What the exercise asks => Give back, exactly as written, the lines from the beginning of the listing through the one that contains "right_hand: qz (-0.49".

---- Exercise data

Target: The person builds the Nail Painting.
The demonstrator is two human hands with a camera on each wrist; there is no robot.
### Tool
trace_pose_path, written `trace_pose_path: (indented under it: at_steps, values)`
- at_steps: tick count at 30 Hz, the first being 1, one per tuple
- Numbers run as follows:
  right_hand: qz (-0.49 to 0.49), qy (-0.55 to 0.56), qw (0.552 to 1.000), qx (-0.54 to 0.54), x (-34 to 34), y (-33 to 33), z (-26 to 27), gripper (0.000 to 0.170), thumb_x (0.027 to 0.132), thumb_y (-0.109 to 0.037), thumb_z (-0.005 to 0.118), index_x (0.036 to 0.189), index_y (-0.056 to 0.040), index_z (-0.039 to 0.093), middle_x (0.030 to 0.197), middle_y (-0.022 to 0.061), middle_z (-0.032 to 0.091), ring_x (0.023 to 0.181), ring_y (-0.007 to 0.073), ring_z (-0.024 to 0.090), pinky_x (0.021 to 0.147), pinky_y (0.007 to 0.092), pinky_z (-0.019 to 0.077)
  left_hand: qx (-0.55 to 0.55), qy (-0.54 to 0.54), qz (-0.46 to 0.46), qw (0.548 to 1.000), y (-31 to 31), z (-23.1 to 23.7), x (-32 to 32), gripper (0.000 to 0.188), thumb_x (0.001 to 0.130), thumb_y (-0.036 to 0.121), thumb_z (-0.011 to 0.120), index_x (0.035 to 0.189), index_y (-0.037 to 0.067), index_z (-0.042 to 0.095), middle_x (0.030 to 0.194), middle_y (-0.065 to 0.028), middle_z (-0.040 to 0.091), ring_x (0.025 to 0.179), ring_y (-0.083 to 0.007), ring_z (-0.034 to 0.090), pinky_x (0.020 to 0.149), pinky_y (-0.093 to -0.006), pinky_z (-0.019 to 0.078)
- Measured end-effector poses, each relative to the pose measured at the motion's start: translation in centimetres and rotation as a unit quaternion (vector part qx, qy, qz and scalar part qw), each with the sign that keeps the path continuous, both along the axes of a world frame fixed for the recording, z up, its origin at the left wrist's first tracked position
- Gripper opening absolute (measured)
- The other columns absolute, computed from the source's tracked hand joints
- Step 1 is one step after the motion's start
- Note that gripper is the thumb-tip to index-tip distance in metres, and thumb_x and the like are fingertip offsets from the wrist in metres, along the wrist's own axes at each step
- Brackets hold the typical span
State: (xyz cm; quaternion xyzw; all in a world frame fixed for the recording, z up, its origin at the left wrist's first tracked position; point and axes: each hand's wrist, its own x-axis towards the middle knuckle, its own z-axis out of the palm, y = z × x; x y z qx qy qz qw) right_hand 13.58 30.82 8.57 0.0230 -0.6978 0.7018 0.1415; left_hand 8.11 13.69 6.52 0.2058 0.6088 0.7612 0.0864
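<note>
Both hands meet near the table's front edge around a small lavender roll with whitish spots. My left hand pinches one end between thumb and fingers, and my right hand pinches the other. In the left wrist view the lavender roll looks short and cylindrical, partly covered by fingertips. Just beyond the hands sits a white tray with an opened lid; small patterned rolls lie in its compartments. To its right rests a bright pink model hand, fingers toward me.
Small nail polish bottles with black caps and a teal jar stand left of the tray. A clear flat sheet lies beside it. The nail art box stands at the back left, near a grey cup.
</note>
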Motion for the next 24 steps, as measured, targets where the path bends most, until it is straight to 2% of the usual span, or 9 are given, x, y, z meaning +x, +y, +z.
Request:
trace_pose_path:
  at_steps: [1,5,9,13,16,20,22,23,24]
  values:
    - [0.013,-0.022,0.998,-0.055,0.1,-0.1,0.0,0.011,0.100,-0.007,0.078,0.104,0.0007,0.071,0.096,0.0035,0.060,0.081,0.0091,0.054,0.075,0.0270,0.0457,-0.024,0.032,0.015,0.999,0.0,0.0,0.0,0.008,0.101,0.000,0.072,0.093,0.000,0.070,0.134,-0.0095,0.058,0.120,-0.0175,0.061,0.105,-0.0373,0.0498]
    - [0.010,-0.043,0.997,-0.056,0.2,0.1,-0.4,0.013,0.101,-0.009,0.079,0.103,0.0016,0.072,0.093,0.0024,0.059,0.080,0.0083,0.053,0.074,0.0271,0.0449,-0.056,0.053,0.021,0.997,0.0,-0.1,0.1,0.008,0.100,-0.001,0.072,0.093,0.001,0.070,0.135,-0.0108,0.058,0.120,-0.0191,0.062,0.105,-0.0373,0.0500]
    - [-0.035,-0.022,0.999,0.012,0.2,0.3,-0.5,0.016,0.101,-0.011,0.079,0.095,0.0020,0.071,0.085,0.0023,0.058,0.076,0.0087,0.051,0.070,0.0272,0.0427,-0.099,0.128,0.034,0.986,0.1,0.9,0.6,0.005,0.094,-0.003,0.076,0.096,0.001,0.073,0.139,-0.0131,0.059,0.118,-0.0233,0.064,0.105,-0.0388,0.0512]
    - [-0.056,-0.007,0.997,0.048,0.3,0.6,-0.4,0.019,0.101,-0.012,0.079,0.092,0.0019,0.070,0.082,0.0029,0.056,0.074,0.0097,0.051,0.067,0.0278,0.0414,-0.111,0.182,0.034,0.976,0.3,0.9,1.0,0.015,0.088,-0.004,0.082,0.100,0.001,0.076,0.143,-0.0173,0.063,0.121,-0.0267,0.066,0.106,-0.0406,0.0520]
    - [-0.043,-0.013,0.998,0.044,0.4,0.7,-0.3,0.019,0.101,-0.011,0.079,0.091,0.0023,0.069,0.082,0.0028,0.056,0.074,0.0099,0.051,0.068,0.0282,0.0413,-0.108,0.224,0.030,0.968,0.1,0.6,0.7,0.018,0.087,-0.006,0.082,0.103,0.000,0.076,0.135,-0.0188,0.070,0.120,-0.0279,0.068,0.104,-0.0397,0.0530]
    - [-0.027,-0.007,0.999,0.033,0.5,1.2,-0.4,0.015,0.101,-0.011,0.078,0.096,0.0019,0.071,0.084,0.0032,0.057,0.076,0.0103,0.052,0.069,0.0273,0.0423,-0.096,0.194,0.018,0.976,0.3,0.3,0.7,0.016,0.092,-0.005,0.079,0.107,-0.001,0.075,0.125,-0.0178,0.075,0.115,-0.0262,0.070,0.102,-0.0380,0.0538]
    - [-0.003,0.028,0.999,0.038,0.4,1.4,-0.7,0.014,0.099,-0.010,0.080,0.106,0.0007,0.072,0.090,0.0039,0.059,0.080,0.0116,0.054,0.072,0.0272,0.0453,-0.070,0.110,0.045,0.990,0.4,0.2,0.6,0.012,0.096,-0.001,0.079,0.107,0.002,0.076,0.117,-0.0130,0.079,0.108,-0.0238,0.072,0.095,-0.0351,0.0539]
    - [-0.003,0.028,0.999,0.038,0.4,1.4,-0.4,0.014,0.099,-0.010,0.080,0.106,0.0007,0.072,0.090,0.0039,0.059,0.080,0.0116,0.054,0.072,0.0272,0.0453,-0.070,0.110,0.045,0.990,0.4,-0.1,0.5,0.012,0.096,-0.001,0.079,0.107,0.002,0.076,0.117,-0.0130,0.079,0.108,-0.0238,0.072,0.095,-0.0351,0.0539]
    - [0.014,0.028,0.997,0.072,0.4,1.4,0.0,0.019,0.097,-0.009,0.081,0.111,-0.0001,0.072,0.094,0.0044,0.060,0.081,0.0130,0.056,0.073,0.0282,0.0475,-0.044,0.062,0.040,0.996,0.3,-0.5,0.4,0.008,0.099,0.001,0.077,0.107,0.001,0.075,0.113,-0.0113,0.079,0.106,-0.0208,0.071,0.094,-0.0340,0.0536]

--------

Task answer =>
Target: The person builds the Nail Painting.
The demonstrator is two human hands with a camera on each wrist; there is no robot.
### Tool
trace_pose_path, written `trace_pose_path: (indented under it: at_steps, values)`
- at_steps: tick count at 30 Hz, the first being 1, one per tuple
- Numbers run as follows:
  right_hand: qz (-0.49 to 0.49), qy (-0.55 to 0.56), qw (0.552 to 1.000), qx (-0.54 to 0.54), x (-34 to 34), y (-33 to 33), z (-26 to 27), gripper (0.000 to 0.170), thumb_x (0.027 to 0.132), thumb_y (-0.109 to 0.037), thumb_z (-0.005 to 0.118), index_x (0.036 to 0.189), index_y (-0.056 to 0.040), index_z (-0.039 to 0.093), middle_x (0.030 to 0.197), middle_y (-0.022 to 0.061), middle_z (-0.032 to 0.091), ring_x (0.023 to 0.181), ring_y (-0.007 to 0.073), ring_z (-0.024 to 0.090), pinky_x (0.021 to 0.147), pinky_y (0.007 to 0.092), pinky_z (-0.019 to 0.077)

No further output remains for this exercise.